■ **Task statement**
Please give back, word for word, only the lines starting at the one containing "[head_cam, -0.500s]" and ending at the one containing "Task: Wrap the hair" within the material below.

=== Entries shown ===

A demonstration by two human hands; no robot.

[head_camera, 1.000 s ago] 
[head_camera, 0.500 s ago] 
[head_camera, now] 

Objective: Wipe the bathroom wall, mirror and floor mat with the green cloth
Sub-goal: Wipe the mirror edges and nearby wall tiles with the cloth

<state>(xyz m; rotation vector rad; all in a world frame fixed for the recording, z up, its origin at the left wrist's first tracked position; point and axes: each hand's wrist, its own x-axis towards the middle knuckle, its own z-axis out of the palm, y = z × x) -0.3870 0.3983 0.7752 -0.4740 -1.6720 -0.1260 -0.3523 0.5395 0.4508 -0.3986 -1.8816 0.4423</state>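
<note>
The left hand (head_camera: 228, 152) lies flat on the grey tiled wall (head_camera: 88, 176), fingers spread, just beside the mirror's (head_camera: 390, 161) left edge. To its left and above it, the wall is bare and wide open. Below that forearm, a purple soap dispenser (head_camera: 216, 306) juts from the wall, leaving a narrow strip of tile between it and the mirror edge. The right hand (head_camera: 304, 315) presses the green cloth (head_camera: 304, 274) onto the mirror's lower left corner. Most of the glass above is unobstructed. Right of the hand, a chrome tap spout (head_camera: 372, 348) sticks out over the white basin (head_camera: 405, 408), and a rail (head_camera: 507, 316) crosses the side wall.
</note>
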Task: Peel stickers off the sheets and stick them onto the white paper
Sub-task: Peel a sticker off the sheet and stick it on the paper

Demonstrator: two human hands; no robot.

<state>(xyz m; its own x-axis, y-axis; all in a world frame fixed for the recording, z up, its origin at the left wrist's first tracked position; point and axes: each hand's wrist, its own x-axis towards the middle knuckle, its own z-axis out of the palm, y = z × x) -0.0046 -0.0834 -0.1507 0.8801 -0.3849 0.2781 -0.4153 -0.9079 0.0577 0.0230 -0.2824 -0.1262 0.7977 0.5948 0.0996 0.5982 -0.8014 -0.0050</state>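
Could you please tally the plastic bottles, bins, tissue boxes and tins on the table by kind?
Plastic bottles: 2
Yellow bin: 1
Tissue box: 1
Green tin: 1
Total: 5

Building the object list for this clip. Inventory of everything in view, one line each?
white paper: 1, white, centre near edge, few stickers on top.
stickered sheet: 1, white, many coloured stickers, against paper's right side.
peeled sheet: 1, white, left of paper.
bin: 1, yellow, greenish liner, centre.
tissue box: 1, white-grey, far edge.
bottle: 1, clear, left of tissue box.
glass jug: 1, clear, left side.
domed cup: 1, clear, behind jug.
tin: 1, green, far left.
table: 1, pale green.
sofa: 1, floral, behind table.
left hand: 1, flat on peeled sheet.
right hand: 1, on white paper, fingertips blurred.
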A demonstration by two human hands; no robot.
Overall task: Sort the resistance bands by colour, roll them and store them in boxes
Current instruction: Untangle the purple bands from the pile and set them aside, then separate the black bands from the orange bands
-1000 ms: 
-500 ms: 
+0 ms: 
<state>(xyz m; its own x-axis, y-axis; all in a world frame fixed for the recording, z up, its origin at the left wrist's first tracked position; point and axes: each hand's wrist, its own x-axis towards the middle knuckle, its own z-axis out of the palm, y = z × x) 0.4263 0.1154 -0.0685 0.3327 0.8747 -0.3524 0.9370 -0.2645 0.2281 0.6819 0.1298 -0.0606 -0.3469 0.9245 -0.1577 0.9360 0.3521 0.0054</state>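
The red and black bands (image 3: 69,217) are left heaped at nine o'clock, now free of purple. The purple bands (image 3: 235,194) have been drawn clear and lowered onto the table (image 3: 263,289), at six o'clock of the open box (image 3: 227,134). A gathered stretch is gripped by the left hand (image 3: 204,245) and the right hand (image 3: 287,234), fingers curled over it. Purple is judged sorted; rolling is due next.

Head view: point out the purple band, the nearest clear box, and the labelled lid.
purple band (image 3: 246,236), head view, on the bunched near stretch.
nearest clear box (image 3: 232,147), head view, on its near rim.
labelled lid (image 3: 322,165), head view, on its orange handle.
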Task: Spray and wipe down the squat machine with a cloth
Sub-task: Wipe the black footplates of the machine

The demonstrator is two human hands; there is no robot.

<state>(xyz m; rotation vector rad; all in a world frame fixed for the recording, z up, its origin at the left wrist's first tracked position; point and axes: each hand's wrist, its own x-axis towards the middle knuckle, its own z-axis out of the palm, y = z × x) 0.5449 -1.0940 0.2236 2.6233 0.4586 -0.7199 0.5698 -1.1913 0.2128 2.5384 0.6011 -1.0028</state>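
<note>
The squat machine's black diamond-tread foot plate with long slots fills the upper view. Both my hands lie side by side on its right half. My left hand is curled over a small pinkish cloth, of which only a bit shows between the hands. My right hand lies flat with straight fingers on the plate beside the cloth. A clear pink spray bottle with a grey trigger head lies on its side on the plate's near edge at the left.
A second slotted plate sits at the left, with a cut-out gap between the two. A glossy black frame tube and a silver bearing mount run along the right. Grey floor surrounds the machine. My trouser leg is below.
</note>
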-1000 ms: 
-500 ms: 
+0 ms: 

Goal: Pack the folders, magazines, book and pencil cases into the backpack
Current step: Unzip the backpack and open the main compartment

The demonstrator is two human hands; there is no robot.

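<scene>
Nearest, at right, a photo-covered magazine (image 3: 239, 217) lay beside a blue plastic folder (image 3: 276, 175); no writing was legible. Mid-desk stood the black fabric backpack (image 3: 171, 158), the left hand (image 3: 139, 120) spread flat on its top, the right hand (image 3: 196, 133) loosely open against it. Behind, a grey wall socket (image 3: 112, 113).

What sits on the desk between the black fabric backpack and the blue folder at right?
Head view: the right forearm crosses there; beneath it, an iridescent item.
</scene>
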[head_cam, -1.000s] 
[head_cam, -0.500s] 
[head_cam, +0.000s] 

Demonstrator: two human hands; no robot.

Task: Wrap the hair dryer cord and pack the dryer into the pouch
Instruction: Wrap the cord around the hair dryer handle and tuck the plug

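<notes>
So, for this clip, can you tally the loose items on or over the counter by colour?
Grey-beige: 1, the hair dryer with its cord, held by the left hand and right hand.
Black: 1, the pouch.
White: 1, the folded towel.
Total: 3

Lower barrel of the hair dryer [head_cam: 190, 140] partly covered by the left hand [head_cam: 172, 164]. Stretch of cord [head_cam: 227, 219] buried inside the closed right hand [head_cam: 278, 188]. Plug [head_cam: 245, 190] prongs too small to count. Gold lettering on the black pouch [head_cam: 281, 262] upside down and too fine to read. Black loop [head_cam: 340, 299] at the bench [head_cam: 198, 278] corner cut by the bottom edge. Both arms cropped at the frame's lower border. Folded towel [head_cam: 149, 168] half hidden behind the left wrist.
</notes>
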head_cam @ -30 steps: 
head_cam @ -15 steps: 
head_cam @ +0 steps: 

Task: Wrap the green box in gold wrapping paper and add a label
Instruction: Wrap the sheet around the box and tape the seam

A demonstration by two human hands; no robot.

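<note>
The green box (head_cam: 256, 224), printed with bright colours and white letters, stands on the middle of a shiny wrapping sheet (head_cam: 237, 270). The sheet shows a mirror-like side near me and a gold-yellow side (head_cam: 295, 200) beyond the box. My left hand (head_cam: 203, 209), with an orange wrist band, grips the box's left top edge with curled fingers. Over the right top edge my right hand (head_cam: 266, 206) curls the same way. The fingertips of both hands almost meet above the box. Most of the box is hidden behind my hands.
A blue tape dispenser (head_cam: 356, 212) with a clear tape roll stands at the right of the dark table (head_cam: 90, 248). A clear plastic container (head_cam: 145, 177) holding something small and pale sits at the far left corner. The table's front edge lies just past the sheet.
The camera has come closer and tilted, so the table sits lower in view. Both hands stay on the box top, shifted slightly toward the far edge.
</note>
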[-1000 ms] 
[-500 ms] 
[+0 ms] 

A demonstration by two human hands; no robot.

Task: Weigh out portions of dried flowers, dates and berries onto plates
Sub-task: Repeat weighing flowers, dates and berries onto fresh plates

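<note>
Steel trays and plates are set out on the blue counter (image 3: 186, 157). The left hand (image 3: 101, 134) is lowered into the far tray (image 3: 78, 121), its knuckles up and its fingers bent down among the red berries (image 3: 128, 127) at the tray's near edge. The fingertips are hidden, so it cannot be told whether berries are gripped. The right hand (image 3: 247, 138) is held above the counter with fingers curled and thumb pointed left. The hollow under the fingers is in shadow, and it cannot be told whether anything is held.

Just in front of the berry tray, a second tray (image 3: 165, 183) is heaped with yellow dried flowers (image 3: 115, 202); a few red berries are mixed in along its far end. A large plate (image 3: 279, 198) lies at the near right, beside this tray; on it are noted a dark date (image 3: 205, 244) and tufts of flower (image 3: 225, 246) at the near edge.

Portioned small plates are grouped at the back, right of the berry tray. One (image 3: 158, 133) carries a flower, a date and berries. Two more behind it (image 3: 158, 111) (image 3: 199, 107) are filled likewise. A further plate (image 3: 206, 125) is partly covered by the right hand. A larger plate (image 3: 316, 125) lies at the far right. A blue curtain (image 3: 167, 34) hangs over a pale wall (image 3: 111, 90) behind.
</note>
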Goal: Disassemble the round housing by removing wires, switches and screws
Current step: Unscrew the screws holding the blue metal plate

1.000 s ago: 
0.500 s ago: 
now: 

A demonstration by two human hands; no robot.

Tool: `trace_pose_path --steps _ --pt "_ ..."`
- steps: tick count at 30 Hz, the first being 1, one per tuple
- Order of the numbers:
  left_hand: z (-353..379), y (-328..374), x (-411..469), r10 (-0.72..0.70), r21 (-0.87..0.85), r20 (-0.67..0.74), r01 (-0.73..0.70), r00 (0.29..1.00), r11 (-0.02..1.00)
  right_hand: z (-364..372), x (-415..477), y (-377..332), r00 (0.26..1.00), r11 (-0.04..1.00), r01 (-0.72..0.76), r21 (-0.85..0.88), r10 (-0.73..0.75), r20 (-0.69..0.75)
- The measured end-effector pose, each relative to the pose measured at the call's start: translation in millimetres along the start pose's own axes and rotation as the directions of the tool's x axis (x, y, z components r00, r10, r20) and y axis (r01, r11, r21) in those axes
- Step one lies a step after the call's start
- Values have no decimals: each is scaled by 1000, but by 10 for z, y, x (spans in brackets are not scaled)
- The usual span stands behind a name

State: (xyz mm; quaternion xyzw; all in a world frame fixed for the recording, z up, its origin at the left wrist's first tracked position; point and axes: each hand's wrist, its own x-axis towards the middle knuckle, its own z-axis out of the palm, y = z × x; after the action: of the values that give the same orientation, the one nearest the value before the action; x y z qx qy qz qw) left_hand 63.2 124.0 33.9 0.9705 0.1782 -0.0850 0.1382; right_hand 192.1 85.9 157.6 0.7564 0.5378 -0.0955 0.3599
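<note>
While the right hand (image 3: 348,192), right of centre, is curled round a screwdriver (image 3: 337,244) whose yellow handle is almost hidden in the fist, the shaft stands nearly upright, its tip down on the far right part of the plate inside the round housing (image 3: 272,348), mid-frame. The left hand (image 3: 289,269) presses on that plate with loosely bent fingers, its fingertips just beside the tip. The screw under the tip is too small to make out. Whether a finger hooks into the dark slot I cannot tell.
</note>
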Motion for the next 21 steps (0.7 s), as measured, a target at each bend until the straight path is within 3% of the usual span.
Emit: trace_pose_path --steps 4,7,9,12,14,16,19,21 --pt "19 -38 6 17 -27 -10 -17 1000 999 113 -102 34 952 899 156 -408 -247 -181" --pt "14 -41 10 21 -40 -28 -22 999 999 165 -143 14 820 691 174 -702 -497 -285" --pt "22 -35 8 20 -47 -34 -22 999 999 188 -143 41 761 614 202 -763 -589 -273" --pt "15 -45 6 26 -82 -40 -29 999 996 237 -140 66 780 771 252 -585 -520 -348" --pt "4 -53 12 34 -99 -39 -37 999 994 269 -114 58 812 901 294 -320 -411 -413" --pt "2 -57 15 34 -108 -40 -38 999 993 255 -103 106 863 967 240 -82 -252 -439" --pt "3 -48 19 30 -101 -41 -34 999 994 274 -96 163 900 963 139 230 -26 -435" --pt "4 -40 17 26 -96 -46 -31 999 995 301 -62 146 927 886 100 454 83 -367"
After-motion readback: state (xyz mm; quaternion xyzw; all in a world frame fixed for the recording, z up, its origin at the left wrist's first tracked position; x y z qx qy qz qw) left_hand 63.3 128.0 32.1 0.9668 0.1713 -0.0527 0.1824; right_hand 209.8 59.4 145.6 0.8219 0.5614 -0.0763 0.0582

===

■ **Answer to the exercise**
[head_cam, -0.500s] 
[head_cam, +0.000s] 

Demonstrator: two human hands; no robot.

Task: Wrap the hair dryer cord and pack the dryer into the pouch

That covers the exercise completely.